▶ [Work to be completed] Return the data that follows, keeping every word and mark unchanged.

******

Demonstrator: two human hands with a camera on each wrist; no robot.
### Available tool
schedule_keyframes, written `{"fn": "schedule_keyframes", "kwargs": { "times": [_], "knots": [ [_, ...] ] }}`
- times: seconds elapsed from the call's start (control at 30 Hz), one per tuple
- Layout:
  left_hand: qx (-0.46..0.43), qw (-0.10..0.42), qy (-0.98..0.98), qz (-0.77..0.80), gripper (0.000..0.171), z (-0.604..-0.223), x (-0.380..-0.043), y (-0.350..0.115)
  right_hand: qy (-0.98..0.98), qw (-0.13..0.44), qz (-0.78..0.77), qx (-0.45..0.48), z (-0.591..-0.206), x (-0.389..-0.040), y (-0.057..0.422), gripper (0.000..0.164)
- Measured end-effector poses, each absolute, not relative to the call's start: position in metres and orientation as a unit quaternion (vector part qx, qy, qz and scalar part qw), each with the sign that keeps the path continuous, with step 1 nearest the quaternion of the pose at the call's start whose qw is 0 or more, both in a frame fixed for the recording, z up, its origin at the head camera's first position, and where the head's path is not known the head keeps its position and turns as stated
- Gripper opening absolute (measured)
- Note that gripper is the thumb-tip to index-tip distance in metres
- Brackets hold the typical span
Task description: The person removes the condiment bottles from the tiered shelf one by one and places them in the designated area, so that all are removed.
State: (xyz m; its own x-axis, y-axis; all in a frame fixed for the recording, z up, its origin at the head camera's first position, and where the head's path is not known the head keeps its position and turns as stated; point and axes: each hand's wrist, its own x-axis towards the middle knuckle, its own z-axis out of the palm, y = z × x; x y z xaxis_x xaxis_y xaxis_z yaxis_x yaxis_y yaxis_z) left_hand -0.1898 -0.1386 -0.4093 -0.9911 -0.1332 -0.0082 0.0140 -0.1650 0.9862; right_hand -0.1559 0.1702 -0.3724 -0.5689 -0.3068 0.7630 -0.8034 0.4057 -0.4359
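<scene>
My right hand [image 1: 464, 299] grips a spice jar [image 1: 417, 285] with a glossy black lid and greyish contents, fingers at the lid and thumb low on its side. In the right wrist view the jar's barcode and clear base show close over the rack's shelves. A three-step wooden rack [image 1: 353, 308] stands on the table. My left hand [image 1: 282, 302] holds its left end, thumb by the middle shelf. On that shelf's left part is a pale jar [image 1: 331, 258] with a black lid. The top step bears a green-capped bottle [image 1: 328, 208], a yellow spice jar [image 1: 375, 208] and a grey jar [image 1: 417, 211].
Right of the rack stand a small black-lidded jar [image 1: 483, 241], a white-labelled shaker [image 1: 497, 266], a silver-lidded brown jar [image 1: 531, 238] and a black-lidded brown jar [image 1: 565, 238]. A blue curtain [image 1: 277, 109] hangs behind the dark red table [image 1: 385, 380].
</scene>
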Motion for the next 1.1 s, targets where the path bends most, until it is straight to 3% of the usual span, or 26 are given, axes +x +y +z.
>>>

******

▶ [Response]
Demonstrator: two human hands with a camera on each wrist; no robot.
### Available tool
schedule_keyframes, written `{"fn": "schedule_keyframes", "kwargs": { "times": [_], "knots": [ [_, ...] ] }}`
- times: seconds elapsed from the call's start (control at 30 Hz), one per tuple
- Layout:
  left_hand: qx (-0.46..0.43), qw (-0.10..0.42), qy (-0.98..0.98), qz (-0.77..0.80), gripper (0.000..0.171), z (-0.604..-0.223), x (-0.380..-0.043), y (-0.350..0.115)
  right_hand: qy (-0.98..0.98), qw (-0.13..0.44), qz (-0.78..0.77), qx (-0.45..0.48), z (-0.591..-0.206), x (-0.389..-0.040), y (-0.057..0.422), gripper (0.000..0.164)
- Measured end-effector poses, each absolute, not relative to the call's start: position in metres and orientation as a unit quaternion (vector part qx, qy, qz and scalar part qw), each with the sign that keeps the path continuous, with step 1 nearest the quaternion of the pose at the call's start whose qw is 0 or more, both in a frame fixed for the recording, z up, its origin at the head camera's first position, and where the head's path is not known the head keeps its position and turns as stated
- Gripper opening absolute (measured)
- Note that gripper is the thumb-tip to index-tip distance in metres
- Brackets hold the typical span
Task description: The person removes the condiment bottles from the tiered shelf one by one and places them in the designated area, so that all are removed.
State: (xyz m; its own x-axis, y-axis; all in a frame fixed for the recording, z up, its origin at the head camera's first position, and where the head's path is not known the head keeps its position and turns as stated; point and axes: each hand's wrist, its own x-axis towards the middle knuckle, its own z-axis out of the palm, y = z × x; x y z xaxis_x xaxis_y xaxis_z yaxis_x yaxis_y yaxis_z) left_hand -0.1898 -0.1386 -0.4093 -0.9911 -0.1332 -0.0082 0.0140 -0.1650 0.9862; right_hand -0.1559 0.1702 -0.3724 -0.5689 -0.3068 0.7630 -0.8034 0.4057 -0.4359
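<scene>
My right hand [image 1: 464, 299] grips a spice jar [image 1: 417, 285] with a glossy black lid and greyish contents, fingers at the lid and thumb low on its side. In the right wrist view the jar's barcode and clear base show close over the rack's shelves. A three-step wooden rack [image 1: 353, 308] stands on the table. My left hand [image 1: 282, 302] holds its left end, thumb by the middle shelf. On that shelf's left part is a pale jar [image 1: 331, 258] with a black lid. The top step bears a green-capped bottle [image 1: 328, 208], a yellow spice jar [image 1: 375, 208] and a grey jar [image 1: 417, 211].
Right of the rack stand a small black-lidded jar [image 1: 483, 241], a white-labelled shaker [image 1: 497, 266], a silver-lidded brown jar [image 1: 531, 238] and a black-lidded brown jar [image 1: 565, 238]. A blue curtain [image 1: 277, 109] hangs behind the dark red table [image 1: 385, 380].
</scene>
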Motion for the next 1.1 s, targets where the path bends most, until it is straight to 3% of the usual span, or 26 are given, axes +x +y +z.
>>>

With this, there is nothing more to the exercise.